▸ **Requirement**:
Copy every record exactly as it appears in the data below.

Start of Dataset records

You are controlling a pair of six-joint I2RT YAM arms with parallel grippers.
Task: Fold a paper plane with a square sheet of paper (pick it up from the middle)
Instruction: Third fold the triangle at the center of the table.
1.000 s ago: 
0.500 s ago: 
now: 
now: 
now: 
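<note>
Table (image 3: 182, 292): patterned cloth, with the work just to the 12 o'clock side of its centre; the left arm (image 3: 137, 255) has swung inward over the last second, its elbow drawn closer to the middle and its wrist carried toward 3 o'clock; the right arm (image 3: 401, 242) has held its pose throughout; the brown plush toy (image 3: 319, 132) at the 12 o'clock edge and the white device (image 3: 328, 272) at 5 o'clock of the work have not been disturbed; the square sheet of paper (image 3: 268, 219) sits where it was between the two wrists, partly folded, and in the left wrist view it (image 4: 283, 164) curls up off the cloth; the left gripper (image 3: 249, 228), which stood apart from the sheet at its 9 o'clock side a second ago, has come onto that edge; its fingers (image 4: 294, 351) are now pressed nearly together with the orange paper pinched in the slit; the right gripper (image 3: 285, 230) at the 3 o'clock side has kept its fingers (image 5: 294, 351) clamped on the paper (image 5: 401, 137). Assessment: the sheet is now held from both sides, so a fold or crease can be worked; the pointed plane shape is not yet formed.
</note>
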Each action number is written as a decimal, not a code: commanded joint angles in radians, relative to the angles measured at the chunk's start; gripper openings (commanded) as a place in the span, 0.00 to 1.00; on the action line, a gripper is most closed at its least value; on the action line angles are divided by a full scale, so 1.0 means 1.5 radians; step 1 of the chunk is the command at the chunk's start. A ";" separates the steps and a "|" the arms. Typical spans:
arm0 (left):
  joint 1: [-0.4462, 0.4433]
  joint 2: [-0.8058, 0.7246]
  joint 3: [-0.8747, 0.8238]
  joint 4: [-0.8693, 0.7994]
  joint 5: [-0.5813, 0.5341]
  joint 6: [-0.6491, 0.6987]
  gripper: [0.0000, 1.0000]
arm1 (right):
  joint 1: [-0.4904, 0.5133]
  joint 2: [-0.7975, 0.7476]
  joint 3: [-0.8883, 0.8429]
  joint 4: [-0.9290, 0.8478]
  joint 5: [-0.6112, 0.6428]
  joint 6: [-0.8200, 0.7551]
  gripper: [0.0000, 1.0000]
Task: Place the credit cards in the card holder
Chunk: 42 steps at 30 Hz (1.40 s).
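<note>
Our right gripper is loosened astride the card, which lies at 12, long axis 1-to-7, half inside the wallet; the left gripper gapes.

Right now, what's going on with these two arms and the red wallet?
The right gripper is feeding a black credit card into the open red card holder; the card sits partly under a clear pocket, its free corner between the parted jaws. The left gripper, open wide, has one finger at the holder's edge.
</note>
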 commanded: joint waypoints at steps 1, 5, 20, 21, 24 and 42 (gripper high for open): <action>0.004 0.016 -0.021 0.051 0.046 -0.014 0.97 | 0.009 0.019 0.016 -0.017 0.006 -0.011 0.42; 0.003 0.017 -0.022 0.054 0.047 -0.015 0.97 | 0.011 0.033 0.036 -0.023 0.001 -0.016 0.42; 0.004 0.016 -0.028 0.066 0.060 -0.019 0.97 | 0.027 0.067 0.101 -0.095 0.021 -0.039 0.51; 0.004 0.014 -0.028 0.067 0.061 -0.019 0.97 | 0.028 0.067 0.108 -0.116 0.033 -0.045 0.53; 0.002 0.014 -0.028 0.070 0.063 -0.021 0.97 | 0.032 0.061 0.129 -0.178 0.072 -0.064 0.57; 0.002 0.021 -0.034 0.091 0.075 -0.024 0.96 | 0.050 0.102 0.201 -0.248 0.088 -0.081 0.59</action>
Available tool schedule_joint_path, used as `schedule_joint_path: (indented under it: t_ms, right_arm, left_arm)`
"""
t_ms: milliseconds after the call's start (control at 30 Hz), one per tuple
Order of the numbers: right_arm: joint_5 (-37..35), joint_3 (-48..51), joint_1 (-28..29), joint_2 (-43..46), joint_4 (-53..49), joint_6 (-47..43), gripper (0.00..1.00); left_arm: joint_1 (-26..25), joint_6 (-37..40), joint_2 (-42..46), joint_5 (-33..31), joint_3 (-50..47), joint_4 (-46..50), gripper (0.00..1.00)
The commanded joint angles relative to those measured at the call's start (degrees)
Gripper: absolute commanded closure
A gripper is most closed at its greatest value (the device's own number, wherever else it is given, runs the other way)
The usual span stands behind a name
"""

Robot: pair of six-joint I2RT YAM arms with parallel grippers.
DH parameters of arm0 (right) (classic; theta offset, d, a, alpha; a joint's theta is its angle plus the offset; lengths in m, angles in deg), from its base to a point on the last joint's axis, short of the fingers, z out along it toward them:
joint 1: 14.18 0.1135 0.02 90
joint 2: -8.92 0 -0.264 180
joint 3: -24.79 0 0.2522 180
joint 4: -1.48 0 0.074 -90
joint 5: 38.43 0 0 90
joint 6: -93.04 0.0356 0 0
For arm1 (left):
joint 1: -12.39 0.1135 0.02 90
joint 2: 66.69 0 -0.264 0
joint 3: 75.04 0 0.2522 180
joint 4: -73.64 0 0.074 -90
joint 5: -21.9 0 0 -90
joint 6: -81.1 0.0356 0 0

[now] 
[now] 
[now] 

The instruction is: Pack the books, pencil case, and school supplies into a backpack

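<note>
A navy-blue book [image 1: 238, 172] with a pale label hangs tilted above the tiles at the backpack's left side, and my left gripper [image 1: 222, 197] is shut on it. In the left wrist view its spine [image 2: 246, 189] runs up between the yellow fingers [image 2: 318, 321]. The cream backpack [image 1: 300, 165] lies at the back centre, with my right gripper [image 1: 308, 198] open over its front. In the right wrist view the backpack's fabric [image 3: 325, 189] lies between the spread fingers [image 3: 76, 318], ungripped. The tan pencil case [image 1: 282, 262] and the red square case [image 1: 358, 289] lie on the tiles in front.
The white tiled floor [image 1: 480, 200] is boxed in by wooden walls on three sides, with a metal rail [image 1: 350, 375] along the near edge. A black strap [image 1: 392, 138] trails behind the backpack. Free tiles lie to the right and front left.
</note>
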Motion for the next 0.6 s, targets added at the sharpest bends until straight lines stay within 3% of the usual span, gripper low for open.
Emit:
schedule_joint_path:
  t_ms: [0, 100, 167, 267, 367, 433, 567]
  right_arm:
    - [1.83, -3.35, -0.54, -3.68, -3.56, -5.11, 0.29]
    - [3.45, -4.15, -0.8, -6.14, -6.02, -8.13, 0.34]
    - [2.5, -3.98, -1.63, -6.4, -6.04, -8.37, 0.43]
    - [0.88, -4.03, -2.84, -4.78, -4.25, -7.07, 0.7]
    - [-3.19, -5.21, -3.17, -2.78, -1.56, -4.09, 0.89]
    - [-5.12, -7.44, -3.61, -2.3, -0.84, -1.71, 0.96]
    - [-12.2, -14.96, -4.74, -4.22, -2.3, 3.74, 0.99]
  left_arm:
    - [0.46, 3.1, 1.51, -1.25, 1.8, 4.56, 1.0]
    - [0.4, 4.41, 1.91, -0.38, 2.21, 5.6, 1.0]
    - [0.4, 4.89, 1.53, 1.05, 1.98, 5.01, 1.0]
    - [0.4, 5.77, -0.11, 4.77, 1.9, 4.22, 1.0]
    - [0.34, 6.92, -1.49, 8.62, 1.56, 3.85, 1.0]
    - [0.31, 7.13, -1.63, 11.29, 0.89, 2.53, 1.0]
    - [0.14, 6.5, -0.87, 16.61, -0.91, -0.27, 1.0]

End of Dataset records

▸ **Exercise response**:
You are controlling a pair of six-joint I2RT YAM arms with parallel grippers.
Task: Fold a paper plane with a square sheet of paper (pick it up from the middle)
Instruction: Third fold the triangle at the center of the table.
1.000 s ago: 
0.500 s ago: 
now: 
now: 
now: 
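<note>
Table (image 3: 182, 292): patterned cloth, with the work just to the 12 o'clock side of its centre; the left arm (image 3: 137, 255) has swung inward over the last second, its elbow drawn closer to the middle and its wrist carried toward 3 o'clock; the right arm (image 3: 401, 242) has held its pose throughout; the brown plush toy (image 3: 319, 132) at the 12 o'clock edge and the white device (image 3: 328, 272) at 5 o'clock of the work have not been disturbed; the square sheet of paper (image 3: 268, 219) sits where it was between the two wrists, partly folded, and in the left wrist view it (image 4: 283, 164) curls up off the cloth; the left gripper (image 3: 249, 228), which stood apart from the sheet at its 9 o'clock side a second ago, has come onto that edge; its fingers (image 4: 294, 351) are now pressed nearly together with the orange paper pinched in the slit; the right gripper (image 3: 285, 230) at the 3 o'clock side has kept its fingers (image 5: 294, 351) clamped on the paper (image 5: 401, 137). Assessment: the sheet is now held from both sides, so a fold or crease can be worked; the pointed plane shape is not yet formed.
</note>
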Each action number is written as a decimal, not a code: commanded joint angles in radians, relative to the angles measured at the chunk's start; gripper openings (commanded) as a place in the span, 0.00 to 1.00; on the action line, a gripper is most closed at its least value; on the action line angles are divided by a full scale, so 1.0 means 1.5 radians; step 1 of the chunk is the command at the chunk's start. A ";" separates the steps and a "|" the arms. Typical spans:
arm0 (left):
  joint 1: [-0.4462, 0.4433]
  joint 2: [-0.8058, 0.7246]
  joint 3: [-0.8747, 0.8238]
  joint 4: [-0.8693, 0.7994]
  joint 5: [-0.5813, 0.5341]
  joint 6: [-0.6491, 0.6987]
  gripper: [0.0000, 1.0000]
arm1 (right):
  joint 1: [-0.4904, 0.5133]
  joint 2: [-0.7975, 0.7476]
  joint 3: [-0.8883, 0.8429]
  joint 4: [-0.9290, 0.8478]
  joint 5: [-0.6112, 0.6428]
  joint 6: [-0.8200, 0.7551]
  gripper: [0.0000, 1.0000]
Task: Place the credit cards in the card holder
Chunk: 42 steps at 30 Hz (1.40 s).
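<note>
Our right gripper is loosened astride the card, which lies at 12, long axis 1-to-7, half inside the wallet; the left gripper gapes.

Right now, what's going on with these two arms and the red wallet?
The right gripper is feeding a black credit card into the open red card holder; the card sits partly under a clear pocket, its free corner between the parted jaws. The left gripper, open wide, has one finger at the holder's edge.
</note>
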 commanded: joint waypoints at steps 1, 5, 20, 21, 24 and 42 (gripper high for open): <action>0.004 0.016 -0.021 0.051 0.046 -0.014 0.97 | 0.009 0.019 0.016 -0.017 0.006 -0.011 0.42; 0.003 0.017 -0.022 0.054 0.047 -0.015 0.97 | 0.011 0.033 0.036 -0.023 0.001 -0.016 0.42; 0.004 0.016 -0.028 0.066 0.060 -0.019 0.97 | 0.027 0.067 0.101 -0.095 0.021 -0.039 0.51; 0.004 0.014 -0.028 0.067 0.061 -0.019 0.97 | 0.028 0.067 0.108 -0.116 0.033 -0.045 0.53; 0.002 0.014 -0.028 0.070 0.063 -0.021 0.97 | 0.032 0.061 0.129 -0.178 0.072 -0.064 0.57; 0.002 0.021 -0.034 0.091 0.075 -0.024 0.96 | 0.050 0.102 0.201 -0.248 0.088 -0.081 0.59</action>
Available tool schedule_joint_path, used as `schedule_joint_path: (indented under it: t_ms, right_arm, left_arm)`
"""
t_ms: milliseconds after the call's start (control at 30 Hz), one per tuple
Order of the numbers: right_arm: joint_5 (-37..35), joint_3 (-48..51), joint_1 (-28..29), joint_2 (-43..46), joint_4 (-53..49), joint_6 (-47..43), gripper (0.00..1.00); left_arm: joint_1 (-26..25), joint_6 (-37..40), joint_2 (-42..46), joint_5 (-33..31), joint_3 (-50..47), joint_4 (-46..50), gripper (0.00..1.00)
The commanded joint angles relative to those measured at the call's start (degrees)
Gripper: absolute commanded closure
A gripper is most closed at its greatest value (the device's own number, wherever else it is given, runs the other way)
The usual span stands behind a name
"""

Robot: pair of six-joint I2RT YAM arms with parallel grippers.
DH parameters of arm0 (right) (classic; theta offset, d, a, alpha; a joint's theta is its angle plus the offset; lengths in m, angles in deg), from its base to a point on the last joint's axis, short of the fingers, z out along it toward them:
joint 1: 14.18 0.1135 0.02 90
joint 2: -8.92 0 -0.264 180
joint 3: -24.79 0 0.2522 180
joint 4: -1.48 0 0.074 -90
joint 5: 38.43 0 0 90
joint 6: -93.04 0.0356 0 0
For arm1 (left):
joint 1: -12.39 0.1135 0.02 90
joint 2: 66.69 0 -0.264 0
joint 3: 75.04 0 0.2522 180
joint 4: -73.64 0 0.074 -90
joint 5: -21.9 0 0 -90
joint 6: -81.1 0.0356 0 0

[now] 
[now] 
[now] 

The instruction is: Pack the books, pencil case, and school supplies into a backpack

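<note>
A navy-blue book [image 1: 238, 172] with a pale label hangs tilted above the tiles at the backpack's left side, and my left gripper [image 1: 222, 197] is shut on it. In the left wrist view its spine [image 2: 246, 189] runs up between the yellow fingers [image 2: 318, 321]. The cream backpack [image 1: 300, 165] lies at the back centre, with my right gripper [image 1: 308, 198] open over its front. In the right wrist view the backpack's fabric [image 3: 325, 189] lies between the spread fingers [image 3: 76, 318], ungripped. The tan pencil case [image 1: 282, 262] and the red square case [image 1: 358, 289] lie on the tiles in front.
The white tiled floor [image 1: 480, 200] is boxed in by wooden walls on three sides, with a metal rail [image 1: 350, 375] along the near edge. A black strap [image 1: 392, 138] trails behind the backpack. Free tiles lie to the right and front left.
</note>
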Motion for the next 0.6 s, targets added at the sharpest bends until straight lines stay within 3% of the usual span, gripper low for open.
Emit:
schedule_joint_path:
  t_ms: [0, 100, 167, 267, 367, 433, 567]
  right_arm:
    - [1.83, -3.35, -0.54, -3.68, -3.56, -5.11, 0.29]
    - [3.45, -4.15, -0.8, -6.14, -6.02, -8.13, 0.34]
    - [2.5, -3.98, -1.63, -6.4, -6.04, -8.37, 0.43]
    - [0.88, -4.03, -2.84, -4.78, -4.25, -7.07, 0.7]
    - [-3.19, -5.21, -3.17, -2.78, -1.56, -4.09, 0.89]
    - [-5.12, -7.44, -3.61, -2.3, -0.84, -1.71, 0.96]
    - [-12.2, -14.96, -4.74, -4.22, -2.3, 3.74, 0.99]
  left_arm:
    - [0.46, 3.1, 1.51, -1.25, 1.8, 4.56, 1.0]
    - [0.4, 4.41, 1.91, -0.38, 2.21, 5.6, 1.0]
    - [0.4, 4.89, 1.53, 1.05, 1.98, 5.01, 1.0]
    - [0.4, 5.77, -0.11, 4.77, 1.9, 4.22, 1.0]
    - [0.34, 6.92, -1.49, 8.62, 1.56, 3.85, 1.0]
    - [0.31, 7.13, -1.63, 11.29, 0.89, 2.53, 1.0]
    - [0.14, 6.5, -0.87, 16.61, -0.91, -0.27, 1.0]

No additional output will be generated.